* Exercise material *
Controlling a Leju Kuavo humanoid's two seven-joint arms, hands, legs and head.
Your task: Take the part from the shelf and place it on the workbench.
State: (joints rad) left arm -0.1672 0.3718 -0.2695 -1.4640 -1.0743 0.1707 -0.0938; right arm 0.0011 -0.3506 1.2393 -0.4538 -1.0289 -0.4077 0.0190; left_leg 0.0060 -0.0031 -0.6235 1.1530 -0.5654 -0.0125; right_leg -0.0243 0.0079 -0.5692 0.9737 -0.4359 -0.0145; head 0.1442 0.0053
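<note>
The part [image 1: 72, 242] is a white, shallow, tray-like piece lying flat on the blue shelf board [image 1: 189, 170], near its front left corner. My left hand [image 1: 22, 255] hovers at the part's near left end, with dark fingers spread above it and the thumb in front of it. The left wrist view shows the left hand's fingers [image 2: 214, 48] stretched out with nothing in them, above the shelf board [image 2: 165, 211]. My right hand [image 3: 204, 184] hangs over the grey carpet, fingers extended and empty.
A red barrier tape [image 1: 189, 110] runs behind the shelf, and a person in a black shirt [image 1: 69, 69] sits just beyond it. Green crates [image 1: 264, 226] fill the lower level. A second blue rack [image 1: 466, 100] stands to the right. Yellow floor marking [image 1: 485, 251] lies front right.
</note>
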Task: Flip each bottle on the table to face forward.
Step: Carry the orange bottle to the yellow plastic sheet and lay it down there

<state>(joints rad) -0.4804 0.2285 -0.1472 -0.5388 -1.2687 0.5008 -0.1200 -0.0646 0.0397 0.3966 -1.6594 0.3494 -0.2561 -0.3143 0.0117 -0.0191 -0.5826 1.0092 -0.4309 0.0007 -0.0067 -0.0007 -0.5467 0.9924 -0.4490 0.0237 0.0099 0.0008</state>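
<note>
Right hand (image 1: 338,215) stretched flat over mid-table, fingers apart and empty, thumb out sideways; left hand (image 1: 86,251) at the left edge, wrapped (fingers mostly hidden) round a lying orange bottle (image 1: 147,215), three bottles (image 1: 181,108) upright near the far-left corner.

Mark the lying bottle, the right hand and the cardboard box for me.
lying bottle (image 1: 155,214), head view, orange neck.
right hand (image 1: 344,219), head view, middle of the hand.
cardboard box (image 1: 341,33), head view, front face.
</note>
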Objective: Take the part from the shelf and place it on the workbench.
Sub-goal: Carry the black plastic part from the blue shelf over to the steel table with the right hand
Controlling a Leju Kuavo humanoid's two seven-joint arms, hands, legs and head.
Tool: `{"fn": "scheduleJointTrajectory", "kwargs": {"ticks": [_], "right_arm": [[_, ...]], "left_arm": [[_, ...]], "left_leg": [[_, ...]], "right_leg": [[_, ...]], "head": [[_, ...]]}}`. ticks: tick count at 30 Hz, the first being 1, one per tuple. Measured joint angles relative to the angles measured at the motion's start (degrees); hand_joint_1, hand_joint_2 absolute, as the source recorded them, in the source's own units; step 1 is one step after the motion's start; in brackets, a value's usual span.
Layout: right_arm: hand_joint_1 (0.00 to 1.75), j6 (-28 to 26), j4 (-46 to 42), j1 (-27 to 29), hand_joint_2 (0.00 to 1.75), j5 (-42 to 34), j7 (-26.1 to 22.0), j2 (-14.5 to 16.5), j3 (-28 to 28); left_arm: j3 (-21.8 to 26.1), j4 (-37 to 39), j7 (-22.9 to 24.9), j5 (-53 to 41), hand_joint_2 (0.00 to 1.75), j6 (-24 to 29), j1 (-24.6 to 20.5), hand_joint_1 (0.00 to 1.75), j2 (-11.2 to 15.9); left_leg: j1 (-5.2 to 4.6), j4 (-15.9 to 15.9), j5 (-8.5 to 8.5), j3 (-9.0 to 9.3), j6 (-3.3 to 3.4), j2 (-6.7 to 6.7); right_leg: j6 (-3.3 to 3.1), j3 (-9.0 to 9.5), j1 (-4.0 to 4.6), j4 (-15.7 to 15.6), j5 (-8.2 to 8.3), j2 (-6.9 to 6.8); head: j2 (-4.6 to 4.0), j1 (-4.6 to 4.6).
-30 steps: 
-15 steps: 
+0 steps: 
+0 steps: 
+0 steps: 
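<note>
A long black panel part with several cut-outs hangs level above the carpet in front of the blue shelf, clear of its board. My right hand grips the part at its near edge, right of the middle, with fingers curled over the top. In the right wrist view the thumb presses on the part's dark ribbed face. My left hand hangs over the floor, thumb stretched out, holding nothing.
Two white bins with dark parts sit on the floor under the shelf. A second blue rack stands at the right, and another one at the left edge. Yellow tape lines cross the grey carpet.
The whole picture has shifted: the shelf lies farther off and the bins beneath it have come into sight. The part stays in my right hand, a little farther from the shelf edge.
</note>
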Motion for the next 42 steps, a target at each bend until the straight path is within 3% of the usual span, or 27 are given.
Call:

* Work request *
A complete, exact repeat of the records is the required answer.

* The completed task *
Controlling a Leju Kuavo humanoid's two seven-joint arms, hands, legs and head.
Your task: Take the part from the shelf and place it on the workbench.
State: (joints rad) left arm -0.1672 0.3718 -0.2695 -1.4640 -1.0743 0.1707 -0.0938; right arm 0.0011 -0.3506 1.2393 -0.4538 -1.0289 -0.4077 0.0190; left_leg 0.0060 -0.0031 -0.6235 1.1530 -0.5654 -0.0125; right_leg -0.0243 0.0079 -0.5692 0.9737 -0.4359 -0.0145; head 0.1442 0.0053
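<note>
The part [image 1: 72, 242] is a white, shallow, tray-like piece lying flat on the blue shelf board [image 1: 189, 170], near its front left corner. My left hand [image 1: 22, 255] hovers at the part's near left end, with dark fingers spread above it and the thumb in front of it. The left wrist view shows the left hand's fingers [image 2: 214, 48] stretched out with nothing in them, above the shelf board [image 2: 165, 211]. My right hand [image 3: 204, 184] hangs over the grey carpet, fingers extended and empty.
A red barrier tape [image 1: 189, 110] runs behind the shelf, and a person in a black shirt [image 1: 69, 69] sits just beyond it. Green crates [image 1: 264, 226] fill the lower level. A second blue rack [image 1: 466, 100] stands to the right. Yellow floor marking [image 1: 485, 251] lies front right.
</note>
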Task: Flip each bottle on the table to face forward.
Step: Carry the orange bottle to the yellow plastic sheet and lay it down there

<state>(joints rad) -0.4804 0.2285 -0.1472 -0.5388 -1.2687 0.5008 -0.1200 -0.0646 0.0397 0.3966 -1.6594 0.3494 -0.2561 -0.3143 0.0117 -0.0191 -0.5826 1.0092 -0.4309 0.0007 -0.0067 -0.0007 -0.5467 0.9924 -0.4490 0.0237 0.0099 0.0008</state>
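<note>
Right hand (image 1: 338,215) stretched flat over mid-table, fingers apart and empty, thumb out sideways; left hand (image 1: 86,251) at the left edge, wrapped (fingers mostly hidden) round a lying orange bottle (image 1: 147,215), three bottles (image 1: 181,108) upright near the far-left corner.

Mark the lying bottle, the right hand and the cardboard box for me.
lying bottle (image 1: 155,214), head view, orange neck.
right hand (image 1: 344,219), head view, middle of the hand.
cardboard box (image 1: 341,33), head view, front face.
</note>
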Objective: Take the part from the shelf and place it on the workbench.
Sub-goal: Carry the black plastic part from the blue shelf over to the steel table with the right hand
Controlling a Leju Kuavo humanoid's two seven-joint arms, hands, legs and head.
Tool: `{"fn": "scheduleJointTrajectory", "kwargs": {"ticks": [_], "right_arm": [[_, ...]], "left_arm": [[_, ...]], "left_leg": [[_, ...]], "right_leg": [[_, ...]], "head": [[_, ...]]}}`. ticks: tick count at 30 Hz, the first being 1, one per tuple. Measured joint angles relative to the angles measured at the motion's start (degrees); hand_joint_1, hand_joint_2 absolute, as the source recorded them, in the source's own units; step 1 is one step after the motion's start; in brackets, a value's usual span.
Layout: right_arm: hand_joint_1 (0.00 to 1.75), j6 (-28 to 26), j4 (-46 to 42), j1 (-27 to 29), hand_joint_2 (0.00 to 1.75), j5 (-42 to 34), j7 (-26.1 to 22.0), j2 (-14.5 to 16.5), j3 (-28 to 28); left_arm: j3 (-21.8 to 26.1), j4 (-37 to 39), j7 (-22.9 to 24.9), j5 (-53 to 41), hand_joint_2 (0.00 to 1.75), j6 (-24 to 29), j1 (-24.6 to 20.5), hand_joint_1 (0.00 to 1.75), j2 (-11.2 to 15.9); left_leg: j1 (-5.2 to 4.6), j4 (-15.9 to 15.9), j5 (-8.5 to 8.5), j3 (-9.0 to 9.3), j6 (-3.3 to 3.4), j2 (-6.7 to 6.7); right_leg: j6 (-3.3 to 3.1), j3 (-9.0 to 9.5), j1 (-4.0 to 4.6), j4 (-15.7 to 15.6), j5 (-8.2 to 8.3), j2 (-6.9 to 6.8); head: j2 (-4.6 to 4.0), j1 (-4.6 to 4.6).
-30 steps: 
-15 steps: 
+0 steps: 
+0 steps: 
+0 steps: 
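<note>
A long black panel part with several cut-outs hangs level above the carpet in front of the blue shelf, clear of its board. My right hand grips the part at its near edge, right of the middle, with fingers curled over the top. In the right wrist view the thumb presses on the part's dark ribbed face. My left hand hangs over the floor, thumb stretched out, holding nothing.
Two white bins with dark parts sit on the floor under the shelf. A second blue rack stands at the right, and another one at the left edge. Yellow tape lines cross the grey carpet.
The whole picture has shifted: the shelf lies farther off and the bins beneath it have come into sight. The part stays in my right hand, a little farther from the shelf edge.
</note>
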Motion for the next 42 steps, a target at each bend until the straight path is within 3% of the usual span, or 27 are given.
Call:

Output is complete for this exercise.